Les facteurs structurels à l’œuvre sont bien identifiés. L’écart de taux entre le Japon et les États-Unis reste le moteur central de la faiblesse du yen, alimentant un carry trade massif qui pèse mécaniquement sur la monnaie.
Les analystes s’accordent à considérer que le risque d’intervention à court terme est élevé, les positions spéculatives contre le yen ayant atteint des niveaux inégalés depuis plusieurs années. Mais le consensus est tout aussi net sur les limites de l’exercice : sans réduction significative de l’écart de taux, toute intervention ne fait que gagner du temps. La prochaine décision de politique monétaire de la Banque du Japon, attendue le 31 juillet, ainsi que les prochaines statistiques de l’emploi américain, constitueront les deux jalons déterminants pour la trajectoire du dollar et, par ricochet, du yen.

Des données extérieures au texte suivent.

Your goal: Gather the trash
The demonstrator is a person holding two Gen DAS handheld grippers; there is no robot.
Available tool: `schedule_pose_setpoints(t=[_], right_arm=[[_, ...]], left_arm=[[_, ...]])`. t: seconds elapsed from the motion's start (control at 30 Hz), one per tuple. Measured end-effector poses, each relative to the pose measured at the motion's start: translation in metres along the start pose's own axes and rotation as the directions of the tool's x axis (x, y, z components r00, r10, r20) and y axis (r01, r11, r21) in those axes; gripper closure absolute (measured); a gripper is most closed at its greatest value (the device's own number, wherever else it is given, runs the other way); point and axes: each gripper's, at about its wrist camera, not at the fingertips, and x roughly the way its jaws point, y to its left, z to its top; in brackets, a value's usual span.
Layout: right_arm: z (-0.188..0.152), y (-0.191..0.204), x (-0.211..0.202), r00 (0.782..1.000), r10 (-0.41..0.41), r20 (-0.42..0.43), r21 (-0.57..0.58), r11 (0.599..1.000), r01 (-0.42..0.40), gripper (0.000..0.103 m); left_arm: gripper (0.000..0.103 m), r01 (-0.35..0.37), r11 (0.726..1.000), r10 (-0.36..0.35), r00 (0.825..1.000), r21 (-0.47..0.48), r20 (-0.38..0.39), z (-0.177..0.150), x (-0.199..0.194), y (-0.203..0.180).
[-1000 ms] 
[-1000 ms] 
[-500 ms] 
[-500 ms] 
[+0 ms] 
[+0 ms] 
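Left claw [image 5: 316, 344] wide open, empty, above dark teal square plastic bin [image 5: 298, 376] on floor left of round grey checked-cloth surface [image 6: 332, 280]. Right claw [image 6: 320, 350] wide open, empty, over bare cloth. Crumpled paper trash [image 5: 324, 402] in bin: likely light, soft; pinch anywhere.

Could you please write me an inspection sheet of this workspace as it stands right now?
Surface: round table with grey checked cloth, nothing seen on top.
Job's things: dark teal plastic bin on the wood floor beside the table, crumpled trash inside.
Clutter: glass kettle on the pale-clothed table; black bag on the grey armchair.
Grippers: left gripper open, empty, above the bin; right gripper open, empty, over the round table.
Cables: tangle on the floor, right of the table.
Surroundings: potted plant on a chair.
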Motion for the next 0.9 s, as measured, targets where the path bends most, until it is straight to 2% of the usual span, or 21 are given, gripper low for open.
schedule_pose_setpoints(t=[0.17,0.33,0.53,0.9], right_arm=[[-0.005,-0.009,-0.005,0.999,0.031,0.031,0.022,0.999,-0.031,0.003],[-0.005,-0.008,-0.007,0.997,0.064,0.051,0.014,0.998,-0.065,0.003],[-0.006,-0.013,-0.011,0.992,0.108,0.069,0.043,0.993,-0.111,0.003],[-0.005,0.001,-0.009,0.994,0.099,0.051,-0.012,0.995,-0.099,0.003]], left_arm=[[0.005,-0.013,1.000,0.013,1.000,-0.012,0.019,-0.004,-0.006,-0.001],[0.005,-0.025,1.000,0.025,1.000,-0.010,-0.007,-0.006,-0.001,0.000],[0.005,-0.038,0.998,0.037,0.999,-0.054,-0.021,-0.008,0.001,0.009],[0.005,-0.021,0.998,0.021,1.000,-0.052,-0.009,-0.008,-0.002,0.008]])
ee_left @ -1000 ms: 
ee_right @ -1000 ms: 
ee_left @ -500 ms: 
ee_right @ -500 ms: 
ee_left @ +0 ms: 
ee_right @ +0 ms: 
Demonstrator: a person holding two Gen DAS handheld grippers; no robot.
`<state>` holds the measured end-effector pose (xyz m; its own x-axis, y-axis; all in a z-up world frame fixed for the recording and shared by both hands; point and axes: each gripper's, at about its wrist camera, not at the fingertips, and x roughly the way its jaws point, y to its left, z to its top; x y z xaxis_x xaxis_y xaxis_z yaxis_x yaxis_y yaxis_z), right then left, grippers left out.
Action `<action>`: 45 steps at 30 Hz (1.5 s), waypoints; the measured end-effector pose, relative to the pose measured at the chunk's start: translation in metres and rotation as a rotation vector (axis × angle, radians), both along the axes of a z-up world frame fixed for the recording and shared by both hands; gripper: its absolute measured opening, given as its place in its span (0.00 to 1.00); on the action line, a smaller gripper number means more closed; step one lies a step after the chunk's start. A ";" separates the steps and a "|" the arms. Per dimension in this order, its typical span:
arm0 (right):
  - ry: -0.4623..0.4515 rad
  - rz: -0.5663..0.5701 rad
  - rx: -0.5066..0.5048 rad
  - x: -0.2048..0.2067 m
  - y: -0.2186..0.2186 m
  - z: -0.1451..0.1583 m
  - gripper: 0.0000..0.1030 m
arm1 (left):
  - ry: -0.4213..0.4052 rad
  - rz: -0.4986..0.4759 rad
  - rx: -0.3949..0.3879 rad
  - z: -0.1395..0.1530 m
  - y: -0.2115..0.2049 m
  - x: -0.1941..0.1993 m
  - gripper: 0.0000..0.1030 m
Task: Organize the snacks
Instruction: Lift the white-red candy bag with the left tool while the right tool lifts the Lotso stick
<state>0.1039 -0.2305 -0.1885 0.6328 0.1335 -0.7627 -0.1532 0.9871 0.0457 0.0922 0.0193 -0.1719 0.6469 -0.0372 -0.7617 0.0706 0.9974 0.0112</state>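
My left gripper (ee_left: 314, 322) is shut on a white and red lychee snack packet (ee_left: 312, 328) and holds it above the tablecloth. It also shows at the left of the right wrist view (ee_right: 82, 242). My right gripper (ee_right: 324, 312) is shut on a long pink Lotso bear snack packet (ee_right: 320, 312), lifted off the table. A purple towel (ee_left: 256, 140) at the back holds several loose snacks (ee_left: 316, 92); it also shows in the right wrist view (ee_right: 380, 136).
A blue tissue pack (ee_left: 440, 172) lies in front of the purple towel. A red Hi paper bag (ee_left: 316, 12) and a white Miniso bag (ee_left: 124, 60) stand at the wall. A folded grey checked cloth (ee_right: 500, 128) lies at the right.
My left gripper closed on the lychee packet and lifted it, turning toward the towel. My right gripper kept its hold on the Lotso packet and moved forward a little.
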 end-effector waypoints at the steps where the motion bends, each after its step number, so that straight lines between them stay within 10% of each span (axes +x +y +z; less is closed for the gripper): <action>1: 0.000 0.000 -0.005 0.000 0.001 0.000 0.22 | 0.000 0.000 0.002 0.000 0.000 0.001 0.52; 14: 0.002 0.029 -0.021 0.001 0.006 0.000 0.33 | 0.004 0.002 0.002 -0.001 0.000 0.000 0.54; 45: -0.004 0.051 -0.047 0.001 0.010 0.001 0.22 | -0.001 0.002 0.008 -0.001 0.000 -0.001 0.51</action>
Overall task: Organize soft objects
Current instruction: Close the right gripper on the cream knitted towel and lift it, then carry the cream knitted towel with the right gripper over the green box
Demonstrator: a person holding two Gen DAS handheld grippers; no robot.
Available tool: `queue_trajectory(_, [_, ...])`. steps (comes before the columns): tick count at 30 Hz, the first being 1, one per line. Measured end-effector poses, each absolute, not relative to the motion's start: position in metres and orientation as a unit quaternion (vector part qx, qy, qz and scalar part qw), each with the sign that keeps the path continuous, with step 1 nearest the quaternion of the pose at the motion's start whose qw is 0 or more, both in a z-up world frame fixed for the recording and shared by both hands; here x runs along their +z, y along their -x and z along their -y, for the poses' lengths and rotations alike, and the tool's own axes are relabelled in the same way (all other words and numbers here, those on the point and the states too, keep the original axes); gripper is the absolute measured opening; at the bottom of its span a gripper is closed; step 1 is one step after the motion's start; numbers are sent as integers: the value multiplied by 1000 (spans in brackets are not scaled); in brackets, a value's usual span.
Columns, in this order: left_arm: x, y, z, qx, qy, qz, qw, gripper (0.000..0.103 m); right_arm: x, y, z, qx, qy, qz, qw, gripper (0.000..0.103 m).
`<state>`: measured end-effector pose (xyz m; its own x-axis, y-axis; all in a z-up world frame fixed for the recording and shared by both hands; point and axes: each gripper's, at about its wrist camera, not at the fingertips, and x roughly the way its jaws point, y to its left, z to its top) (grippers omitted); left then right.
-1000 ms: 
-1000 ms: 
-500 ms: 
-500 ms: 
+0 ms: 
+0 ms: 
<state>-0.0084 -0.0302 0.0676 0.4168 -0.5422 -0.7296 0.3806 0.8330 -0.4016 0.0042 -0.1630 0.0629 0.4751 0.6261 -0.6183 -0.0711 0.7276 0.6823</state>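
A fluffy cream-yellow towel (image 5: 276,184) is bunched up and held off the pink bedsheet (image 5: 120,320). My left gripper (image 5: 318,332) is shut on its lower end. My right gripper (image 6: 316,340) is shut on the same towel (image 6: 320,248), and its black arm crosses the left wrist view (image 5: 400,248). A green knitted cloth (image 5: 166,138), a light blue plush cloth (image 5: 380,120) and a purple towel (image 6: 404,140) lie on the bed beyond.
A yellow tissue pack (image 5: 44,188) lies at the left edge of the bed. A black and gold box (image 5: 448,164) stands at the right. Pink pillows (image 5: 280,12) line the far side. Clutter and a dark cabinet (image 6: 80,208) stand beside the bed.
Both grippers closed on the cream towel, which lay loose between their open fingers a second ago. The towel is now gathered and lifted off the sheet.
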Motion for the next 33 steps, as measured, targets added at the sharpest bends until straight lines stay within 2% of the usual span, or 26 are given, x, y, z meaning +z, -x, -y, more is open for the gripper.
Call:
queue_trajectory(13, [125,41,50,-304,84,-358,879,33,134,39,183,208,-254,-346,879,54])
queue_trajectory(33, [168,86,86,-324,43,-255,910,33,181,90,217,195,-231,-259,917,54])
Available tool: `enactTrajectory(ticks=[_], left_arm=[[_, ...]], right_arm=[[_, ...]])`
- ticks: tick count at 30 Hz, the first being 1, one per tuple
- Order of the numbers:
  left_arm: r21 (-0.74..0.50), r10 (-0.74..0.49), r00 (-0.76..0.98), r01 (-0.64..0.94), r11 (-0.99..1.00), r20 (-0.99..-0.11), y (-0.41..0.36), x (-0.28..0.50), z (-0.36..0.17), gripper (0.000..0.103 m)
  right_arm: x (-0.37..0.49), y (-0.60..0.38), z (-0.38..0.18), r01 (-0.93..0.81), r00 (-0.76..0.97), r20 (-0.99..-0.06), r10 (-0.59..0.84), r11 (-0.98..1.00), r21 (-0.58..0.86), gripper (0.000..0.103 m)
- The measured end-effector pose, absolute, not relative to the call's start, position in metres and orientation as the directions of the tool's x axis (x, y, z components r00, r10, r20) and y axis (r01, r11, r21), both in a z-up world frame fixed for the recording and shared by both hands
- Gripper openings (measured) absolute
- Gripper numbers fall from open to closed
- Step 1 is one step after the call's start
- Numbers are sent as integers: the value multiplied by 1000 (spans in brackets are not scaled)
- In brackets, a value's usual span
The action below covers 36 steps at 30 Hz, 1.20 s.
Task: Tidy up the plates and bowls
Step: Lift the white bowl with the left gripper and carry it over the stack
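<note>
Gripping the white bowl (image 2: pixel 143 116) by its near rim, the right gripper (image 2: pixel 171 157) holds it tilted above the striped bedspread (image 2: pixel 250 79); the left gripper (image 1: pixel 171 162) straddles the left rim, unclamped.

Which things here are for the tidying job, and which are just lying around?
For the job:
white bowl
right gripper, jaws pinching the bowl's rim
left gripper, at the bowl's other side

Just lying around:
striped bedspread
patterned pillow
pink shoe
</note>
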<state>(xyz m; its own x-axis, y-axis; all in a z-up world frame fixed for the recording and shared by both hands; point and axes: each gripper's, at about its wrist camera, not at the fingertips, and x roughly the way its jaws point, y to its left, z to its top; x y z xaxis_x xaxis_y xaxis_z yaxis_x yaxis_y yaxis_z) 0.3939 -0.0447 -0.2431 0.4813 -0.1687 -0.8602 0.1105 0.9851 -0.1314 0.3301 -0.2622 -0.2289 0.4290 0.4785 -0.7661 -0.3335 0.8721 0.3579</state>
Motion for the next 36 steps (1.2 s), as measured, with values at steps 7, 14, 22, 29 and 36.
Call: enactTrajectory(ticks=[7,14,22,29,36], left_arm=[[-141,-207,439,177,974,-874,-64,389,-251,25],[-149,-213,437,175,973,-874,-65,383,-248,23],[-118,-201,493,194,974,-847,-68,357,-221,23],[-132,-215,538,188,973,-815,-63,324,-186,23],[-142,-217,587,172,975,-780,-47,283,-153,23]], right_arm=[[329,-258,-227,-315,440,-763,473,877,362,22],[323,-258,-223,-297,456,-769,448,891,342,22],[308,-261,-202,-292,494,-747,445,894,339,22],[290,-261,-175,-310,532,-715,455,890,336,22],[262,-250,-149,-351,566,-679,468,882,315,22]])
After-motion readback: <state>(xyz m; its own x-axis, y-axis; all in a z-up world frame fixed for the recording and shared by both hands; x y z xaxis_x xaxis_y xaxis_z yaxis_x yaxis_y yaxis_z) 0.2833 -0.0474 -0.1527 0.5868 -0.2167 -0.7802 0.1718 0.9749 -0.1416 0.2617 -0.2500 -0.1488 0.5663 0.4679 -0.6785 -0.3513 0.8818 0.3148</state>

Pour la Suisse, la situation n’est pas sans résonance. Un yen structurellement faible modifie les équilibres de compétitivité dans les secteurs d’exportation à haute valeur ajoutée — horlogerie, machines-outils, pharmacie — où les producteurs helvétiques affrontent des concurrents japonais dont les coûts en devise forte se trouvent mécaniquement allégés. La Banque nationale suisse suit ces dynamiques de près, dans un contexte où le franc reste une devise refuge de premier ordre.